== Segment start ==

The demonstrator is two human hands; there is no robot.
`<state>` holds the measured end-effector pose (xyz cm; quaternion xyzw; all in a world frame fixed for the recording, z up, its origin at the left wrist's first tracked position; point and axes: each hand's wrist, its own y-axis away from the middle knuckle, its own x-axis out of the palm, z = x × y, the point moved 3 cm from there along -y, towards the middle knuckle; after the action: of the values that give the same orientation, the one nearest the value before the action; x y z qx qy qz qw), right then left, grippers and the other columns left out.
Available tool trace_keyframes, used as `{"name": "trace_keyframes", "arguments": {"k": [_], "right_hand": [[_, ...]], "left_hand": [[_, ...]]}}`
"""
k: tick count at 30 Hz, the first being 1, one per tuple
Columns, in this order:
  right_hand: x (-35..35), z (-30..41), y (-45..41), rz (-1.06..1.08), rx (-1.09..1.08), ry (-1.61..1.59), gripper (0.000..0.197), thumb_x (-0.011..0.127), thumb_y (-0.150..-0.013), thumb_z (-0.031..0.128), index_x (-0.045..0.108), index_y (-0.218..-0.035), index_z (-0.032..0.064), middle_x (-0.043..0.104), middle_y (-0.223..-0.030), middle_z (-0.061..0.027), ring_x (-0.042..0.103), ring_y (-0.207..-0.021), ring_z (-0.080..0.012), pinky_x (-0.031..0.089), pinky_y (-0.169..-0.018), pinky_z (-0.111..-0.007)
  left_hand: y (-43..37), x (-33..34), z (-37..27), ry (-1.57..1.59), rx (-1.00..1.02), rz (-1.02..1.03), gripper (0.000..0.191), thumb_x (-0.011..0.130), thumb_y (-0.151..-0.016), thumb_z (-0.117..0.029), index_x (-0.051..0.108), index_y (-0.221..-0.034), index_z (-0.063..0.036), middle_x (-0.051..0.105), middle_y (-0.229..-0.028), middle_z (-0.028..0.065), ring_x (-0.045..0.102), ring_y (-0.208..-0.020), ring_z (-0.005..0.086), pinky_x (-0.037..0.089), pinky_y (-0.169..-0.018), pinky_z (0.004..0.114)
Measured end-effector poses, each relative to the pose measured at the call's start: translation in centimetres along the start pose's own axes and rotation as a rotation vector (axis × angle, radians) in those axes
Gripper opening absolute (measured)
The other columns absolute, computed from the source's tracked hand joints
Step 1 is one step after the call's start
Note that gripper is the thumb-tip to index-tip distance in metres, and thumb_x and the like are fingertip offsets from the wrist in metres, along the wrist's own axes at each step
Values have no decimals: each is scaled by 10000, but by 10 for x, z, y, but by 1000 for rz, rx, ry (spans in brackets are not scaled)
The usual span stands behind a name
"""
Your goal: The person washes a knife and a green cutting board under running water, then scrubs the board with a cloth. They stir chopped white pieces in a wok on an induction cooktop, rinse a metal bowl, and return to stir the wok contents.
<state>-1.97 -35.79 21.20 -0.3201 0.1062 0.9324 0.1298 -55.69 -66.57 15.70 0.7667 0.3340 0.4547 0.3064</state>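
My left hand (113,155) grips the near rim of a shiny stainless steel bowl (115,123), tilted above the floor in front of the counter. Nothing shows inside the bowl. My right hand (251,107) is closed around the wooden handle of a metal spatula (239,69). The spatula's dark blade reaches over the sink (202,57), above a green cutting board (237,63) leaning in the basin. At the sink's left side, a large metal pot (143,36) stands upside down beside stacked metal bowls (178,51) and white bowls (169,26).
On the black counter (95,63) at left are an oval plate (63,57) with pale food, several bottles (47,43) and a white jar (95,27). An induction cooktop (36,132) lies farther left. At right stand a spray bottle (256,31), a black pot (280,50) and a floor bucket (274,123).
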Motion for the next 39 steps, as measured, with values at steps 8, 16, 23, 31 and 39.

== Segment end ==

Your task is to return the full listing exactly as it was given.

The demonstrator is two human hands; there is no robot.
`<state>` holds the measured end-effector pose (xyz cm; quaternion xyzw; all in a world frame fixed for the recording, z up, its origin at the left wrist's first tracked position; point and axes: each hand's wrist, its own y-axis away from the middle knuckle, its own x-axis out of the palm, z = x × y, the point moved 3 cm from there along -y, towards the middle knuckle; after the action: of the values that give the same orientation, the one nearest the value before the action; x y z qx qy qz qw), right then left, grippers and the other columns left out.
Available tool trace_keyframes, used as `{"name": "trace_keyframes", "arguments": {"k": [_], "right_hand": [[_, ...]], "left_hand": [[_, ...]]}}`
"""
k: tick count at 30 Hz, the first being 1, one per tuple
Columns, in this order:
  right_hand: x (-35..35), z (-30..41), y (-45..41), rz (-1.06..1.08), rx (-1.09..1.08), ry (-1.61..1.59), gripper (0.000..0.197), thumb_x (-0.011..0.127), thumb_y (-0.150..-0.013), thumb_z (-0.031..0.128), index_x (-0.045..0.108), index_y (-0.218..-0.035), index_z (-0.032..0.064), middle_x (-0.043..0.104), middle_y (-0.223..-0.030), middle_z (-0.061..0.027), ring_x (-0.042..0.103), ring_y (-0.207..-0.021), ring_z (-0.080..0.012), pinky_x (-0.031..0.089), pinky_y (-0.169..-0.018), pinky_z (-0.111..-0.007)
  left_hand: y (-43..37), x (-33..34), z (-37..27), ry (-1.57..1.59), rx (-1.00..1.02), rz (-1.02..1.03), gripper (0.000..0.191), thumb_x (-0.011..0.130), thumb_y (-0.151..-0.016), thumb_z (-0.117..0.029), index_x (-0.051..0.108), index_y (-0.221..-0.034), index_z (-0.063..0.036), middle_x (-0.051..0.105), middle_y (-0.229..-0.028), middle_z (-0.028..0.065), ring_x (-0.045..0.102), ring_y (-0.208..-0.020), ring_z (-0.005..0.086), pinky_x (-0.037..0.089), pinky_y (-0.169..-0.018), pinky_z (0.004..0.114)
Measured end-effector poses, each relative to the pose measured at the call's start: translation in centimetres along the start pose's own axes and rotation as a rotation vector (axis × angle, radians) in those axes
Gripper opening absolute (measured)
The other columns absolute, computed from the source's tracked hand joints
Step 1 is one step after the call's start
Note that gripper is the thumb-tip to index-tip distance in metres, and thumb_x and the like are fingertip offsets from the wrist in metres, along the wrist's own axes at each step
Values have no decimals: each is scaled by 10000, but by 10 for x, z, y, but by 1000 for rz, rx, ry (spans in brackets are not scaled)
The usual span stands behind a name
"""
Your goal: The person washes a knife and a green cutting board under running water, then scrubs the board with a cloth. They stir chopped white pieces in a wok on an induction cooktop, rinse a metal bowl, and return to stir the wok contents.
<state>-1.97 -35.79 21.20 -0.3201 0.1062 0.9324 0.1298 -55.69 -66.57 15.70 0.7667 0.3340 0.4547 0.3064</state>
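My left hand (113,155) grips the near rim of a shiny stainless steel bowl (115,123), tilted above the floor in front of the counter. Nothing shows inside the bowl. My right hand (251,107) is closed around the wooden handle of a metal spatula (239,69). The spatula's dark blade reaches over the sink (202,57), above a green cutting board (237,63) leaning in the basin. At the sink's left side, a large metal pot (143,36) stands upside down beside stacked metal bowls (178,51) and white bowls (169,26).
On the black counter (95,63) at left are an oval plate (63,57) with pale food, several bottles (47,43) and a white jar (95,27). An induction cooktop (36,132) lies farther left. At right stand a spray bottle (256,31), a black pot (280,50) and a floor bucket (274,123).
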Motion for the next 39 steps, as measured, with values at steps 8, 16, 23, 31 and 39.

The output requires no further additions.